## Work instructions
Reproduce all of the data that follows, character for character.

## Dataset excerpt
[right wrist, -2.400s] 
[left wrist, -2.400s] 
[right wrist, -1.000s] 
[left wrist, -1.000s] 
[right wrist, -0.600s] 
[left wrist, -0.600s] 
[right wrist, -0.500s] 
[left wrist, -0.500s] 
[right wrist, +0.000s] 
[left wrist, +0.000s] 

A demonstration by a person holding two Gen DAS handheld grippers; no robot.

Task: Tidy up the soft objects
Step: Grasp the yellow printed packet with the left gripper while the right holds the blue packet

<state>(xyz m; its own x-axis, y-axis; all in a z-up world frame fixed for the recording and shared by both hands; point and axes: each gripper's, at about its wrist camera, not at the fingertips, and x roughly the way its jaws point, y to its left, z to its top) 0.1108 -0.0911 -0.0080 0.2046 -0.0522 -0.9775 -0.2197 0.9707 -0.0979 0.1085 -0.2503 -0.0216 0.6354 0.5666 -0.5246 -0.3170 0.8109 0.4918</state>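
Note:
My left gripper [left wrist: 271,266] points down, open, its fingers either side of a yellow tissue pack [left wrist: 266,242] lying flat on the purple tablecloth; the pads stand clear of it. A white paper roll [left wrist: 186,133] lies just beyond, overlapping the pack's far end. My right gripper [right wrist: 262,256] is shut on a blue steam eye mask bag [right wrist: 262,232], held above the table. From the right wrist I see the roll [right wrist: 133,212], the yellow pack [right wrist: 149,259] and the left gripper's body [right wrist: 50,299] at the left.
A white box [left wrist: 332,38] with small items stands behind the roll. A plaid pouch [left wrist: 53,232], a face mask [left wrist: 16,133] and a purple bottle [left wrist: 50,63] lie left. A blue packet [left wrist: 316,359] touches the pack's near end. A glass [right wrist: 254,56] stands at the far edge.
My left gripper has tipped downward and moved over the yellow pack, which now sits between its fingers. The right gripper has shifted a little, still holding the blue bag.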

## Task response
[right wrist, -2.400s] 
[left wrist, -2.400s] 
[right wrist, -1.000s] 
[left wrist, -1.000s] 
[right wrist, -0.600s] 
[left wrist, -0.600s] 
[right wrist, -0.500s] 
[left wrist, -0.500s] 
[right wrist, +0.000s] 
[left wrist, +0.000s] 

A demonstration by a person holding two Gen DAS handheld grippers; no robot.

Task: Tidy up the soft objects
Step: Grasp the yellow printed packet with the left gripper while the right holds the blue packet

<state>(xyz m; its own x-axis, y-axis; all in a z-up world frame fixed for the recording and shared by both hands; point and axes: each gripper's, at about its wrist camera, not at the fingertips, and x roughly the way its jaws point, y to its left, z to its top) 0.1108 -0.0911 -0.0080 0.2046 -0.0522 -0.9775 -0.2197 0.9707 -0.0979 0.1085 -0.2503 -0.0216 0.6354 0.5666 -0.5246 -0.3170 0.8109 0.4918</state>
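Note:
My left gripper [left wrist: 271,266] points down, open, its fingers either side of a yellow tissue pack [left wrist: 266,242] lying flat on the purple tablecloth; the pads stand clear of it. A white paper roll [left wrist: 186,133] lies just beyond, overlapping the pack's far end. My right gripper [right wrist: 262,256] is shut on a blue steam eye mask bag [right wrist: 262,232], held above the table. From the right wrist I see the roll [right wrist: 133,212], the yellow pack [right wrist: 149,259] and the left gripper's body [right wrist: 50,299] at the left.
A white box [left wrist: 332,38] with small items stands behind the roll. A plaid pouch [left wrist: 53,232], a face mask [left wrist: 16,133] and a purple bottle [left wrist: 50,63] lie left. A blue packet [left wrist: 316,359] touches the pack's near end. A glass [right wrist: 254,56] stands at the far edge.
My left gripper has tipped downward and moved over the yellow pack, which now sits between its fingers. The right gripper has shifted a little, still holding the blue bag.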

With this, the exercise is finished.